Tuesday, October 30, 2007

HDHomeRun Review

I've been using the HDHomerun for about 7 months now. I can honestly say it is one of the best add-on gadgets that exists for Vista Home Premium computers in the living room. For those who don't know what it does or why someone would use it, I will explain how I use it.

Setup:

In March, I built AMD based Vista Home Premium computer in my living room and connected said PC to my Sony HDTV. The PC is modest - AMD x2 4000, 1 GB Ram, 200 GB Drive. It is networked with 4 other computers via a cat5e network.

Since my Sony was an early model without a built in HD tuner, I was always searching for a PC based solution that pumped HD programming into that beast.
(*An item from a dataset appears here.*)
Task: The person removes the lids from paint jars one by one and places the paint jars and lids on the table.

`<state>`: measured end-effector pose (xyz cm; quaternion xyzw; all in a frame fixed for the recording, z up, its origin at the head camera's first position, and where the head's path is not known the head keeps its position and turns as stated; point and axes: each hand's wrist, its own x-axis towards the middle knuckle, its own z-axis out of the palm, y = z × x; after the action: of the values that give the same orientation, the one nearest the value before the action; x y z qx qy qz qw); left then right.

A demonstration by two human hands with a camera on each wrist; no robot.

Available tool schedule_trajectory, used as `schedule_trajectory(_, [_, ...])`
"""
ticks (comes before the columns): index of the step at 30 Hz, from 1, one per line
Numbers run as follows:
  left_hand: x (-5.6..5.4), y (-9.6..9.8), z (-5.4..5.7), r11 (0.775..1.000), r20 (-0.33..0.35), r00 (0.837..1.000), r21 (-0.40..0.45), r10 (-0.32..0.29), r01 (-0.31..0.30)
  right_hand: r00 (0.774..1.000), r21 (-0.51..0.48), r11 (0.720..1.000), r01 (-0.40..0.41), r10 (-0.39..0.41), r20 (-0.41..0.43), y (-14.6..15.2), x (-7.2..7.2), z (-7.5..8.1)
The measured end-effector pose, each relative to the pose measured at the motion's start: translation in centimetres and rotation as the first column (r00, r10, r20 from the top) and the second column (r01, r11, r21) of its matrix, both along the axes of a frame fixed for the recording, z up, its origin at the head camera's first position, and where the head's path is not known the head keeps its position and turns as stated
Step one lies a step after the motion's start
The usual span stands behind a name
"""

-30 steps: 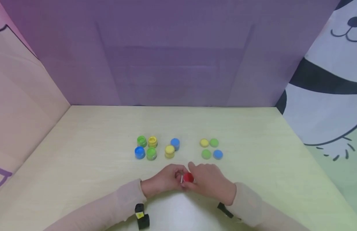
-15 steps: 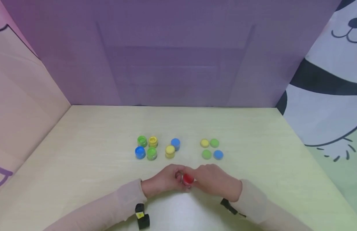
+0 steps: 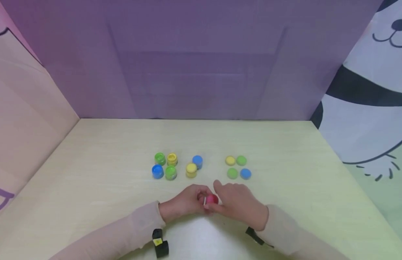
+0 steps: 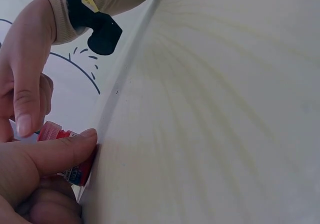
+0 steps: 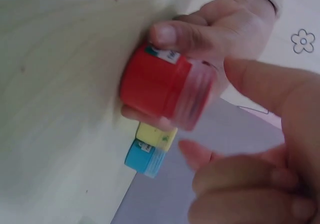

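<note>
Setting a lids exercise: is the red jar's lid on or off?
On: a translucent lid caps the red jar in the right wrist view; tightness, cannot tell.

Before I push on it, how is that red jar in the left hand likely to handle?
The red jar looks like hard plastic, so it should stay stiff in the left hand. Its smooth-looking wall may let it slip or turn under a push. Being round, it would likely roll if dropped on its side.
</note>
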<state>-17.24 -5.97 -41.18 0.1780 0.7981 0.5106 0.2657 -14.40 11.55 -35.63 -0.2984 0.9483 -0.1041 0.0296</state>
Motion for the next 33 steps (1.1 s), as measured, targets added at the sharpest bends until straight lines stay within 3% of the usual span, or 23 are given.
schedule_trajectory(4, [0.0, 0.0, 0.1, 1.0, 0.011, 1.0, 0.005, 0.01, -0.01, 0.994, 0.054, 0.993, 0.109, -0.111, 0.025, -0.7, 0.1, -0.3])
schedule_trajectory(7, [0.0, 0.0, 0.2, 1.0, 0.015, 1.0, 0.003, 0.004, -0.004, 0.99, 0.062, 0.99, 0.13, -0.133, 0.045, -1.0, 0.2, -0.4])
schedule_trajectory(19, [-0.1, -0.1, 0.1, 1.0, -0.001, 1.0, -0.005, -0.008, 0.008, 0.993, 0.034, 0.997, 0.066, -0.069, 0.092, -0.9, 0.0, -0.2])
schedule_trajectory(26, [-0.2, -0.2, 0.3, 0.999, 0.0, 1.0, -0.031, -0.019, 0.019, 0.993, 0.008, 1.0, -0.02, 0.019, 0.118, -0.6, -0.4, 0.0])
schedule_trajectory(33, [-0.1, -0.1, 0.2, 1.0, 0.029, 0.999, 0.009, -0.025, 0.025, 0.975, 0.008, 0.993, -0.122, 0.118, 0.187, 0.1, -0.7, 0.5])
A few years ago I purchased a DVico Fusion 5 HDTV tuner card. It was ok but very buggy with XP and support was brutal. The Fusion 5 tuner provides 1 tuner and could be connected to your home's cable coax or an over the air antenna (rabbit ears). It then tuned high def television programming and displayed it through the TV. Software such as GBPvr and Windows XP Mediacenter were used during this phase as a way to record programming and display live programs.

In April I found a group of early adopters on AVS forums who were following the progress of the HDHomerun. I kept up with the forum posts for a few weeks and was sold on the idea after a compatible Vista driver software was released. Joe User make still be asking what this device is. Well, here is my attempt:

HDHomerun = A small box with 2 HD tuners that plugs into your network's broadband router/gateway device (Linksys, Dlink, Netgear). When installed with cable/antenna and configured with compatible software (Windows XP Mediacenter or Vista Mediacenter), it allows you to view, record and playback high def programming on any of the PC's in your network.

The advantages over an add-on PCI card:
  • It can be used by all PC's on the network
  • It can be placed anywhere (no tied to a specific PC)
  • It includes 2 tuners (can watch or record 2 programs at the same time)
  • Support is excellent as is the community involvement
  • Integrates very well with Vista's Home Premium Mediacenter
  • Easy to setup and update. Frequent updates.
  • Flexible platform that is compatible with Windows, Apple and Linux

Anyone with Vista Home Premium and the desire to record television programs should look into this. I've since cancelled DirectTV and depend on this thing as my main source for the majority of my television viewing. We pull in 6 digital signals (all major networks except UPN).